La categoria atleti è la più esposta, almeno 2,5 volte su 100mila e gli uomini che praticano sport sono 10 volte più a rischio “decesso improvviso” rispetto alle donne. Dal 2006 a oggi in Italia sono stati circa 1.500 i decessi durante l'attività sportiva. L'85% si tratta di amatori (dal ciclismo al calcetto, in aumento i casi di morti in palestra e nel padel) e il 15% i tesserati. Quello di Astori è stato il quarto caso di morte tra i professionisti “top player”, mentre la tragedia di Giani conferma che nel dilettantismo e il mondo degli “amateur” tanto caro a papa Francesco ci si trova dinanzi a una escalation di lutti che spesso non finiscono nelle statistiche ufficiali. Ennesima tragedia che poteva essere evitata? Paolo Gandola, capogruppo di liste di centrodestra al Comune di Campi Bisenzio dove è morto Giani denuncia che «da anni non opera più l'ambulanza medicalizzata, che, in caso di necessità, deve arrivare dai comuni contermini. A che ora è sopraggiunta ieri allo stadio della Lanciotto? Vogliamo vederci chiaro per fare piena luce su questa immane tragedia». Le indagini per far luce su eventuali inadempienze sul pronto soccorso del calciatore del Castelfiorentino sono in corso e intanto la palla avvelenata delle morti in campo rimbalza in Senato. «Cordoglio e solidarietà alla famiglia e alla società, ma è lecito chiedersi se siano solo casi. Presenterò una interrogazione al ministro Abodi», fa sapere la senatrice Viva Daniela Sbrollini, vice presidente della commissione Sanità del Senato e responsabile sport di Italia Viva. Mattia Giani era stato una promessa dell’Empoli del presidente Mario Corsi che lo ricorda commosso e con affetto assieme a tutto il club.

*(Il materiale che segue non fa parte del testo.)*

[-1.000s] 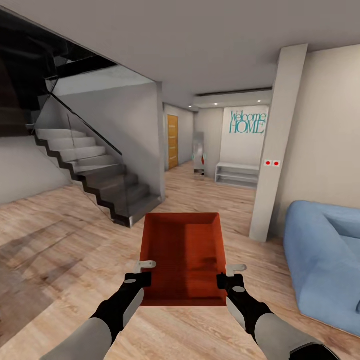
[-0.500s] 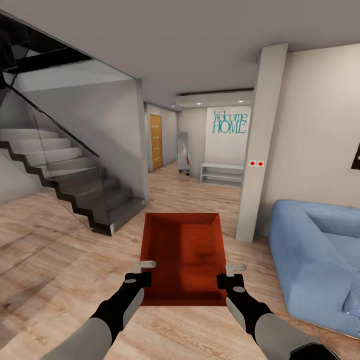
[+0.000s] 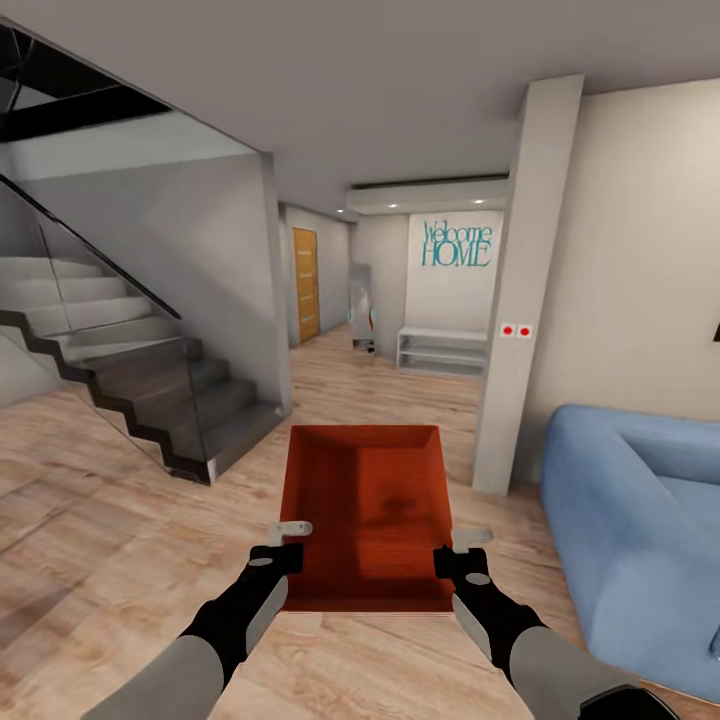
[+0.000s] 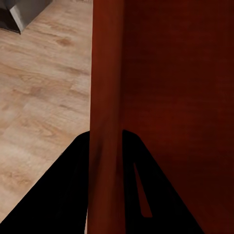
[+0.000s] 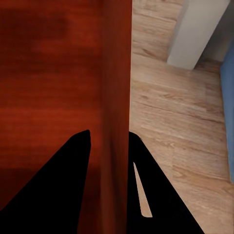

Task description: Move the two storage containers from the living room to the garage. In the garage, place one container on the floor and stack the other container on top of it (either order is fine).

Non era arrivato al calcio che conta, ma la sua memoria va difesa. Per questo la Figc ha disposto un minuto di raccoglimento alla memoria di Mattia Giani prima dell’inizio delle gare di tutte le competizioni in programma dalla giornata odierna e per l’intero fine settimana, inclusi anticipi e posticipi.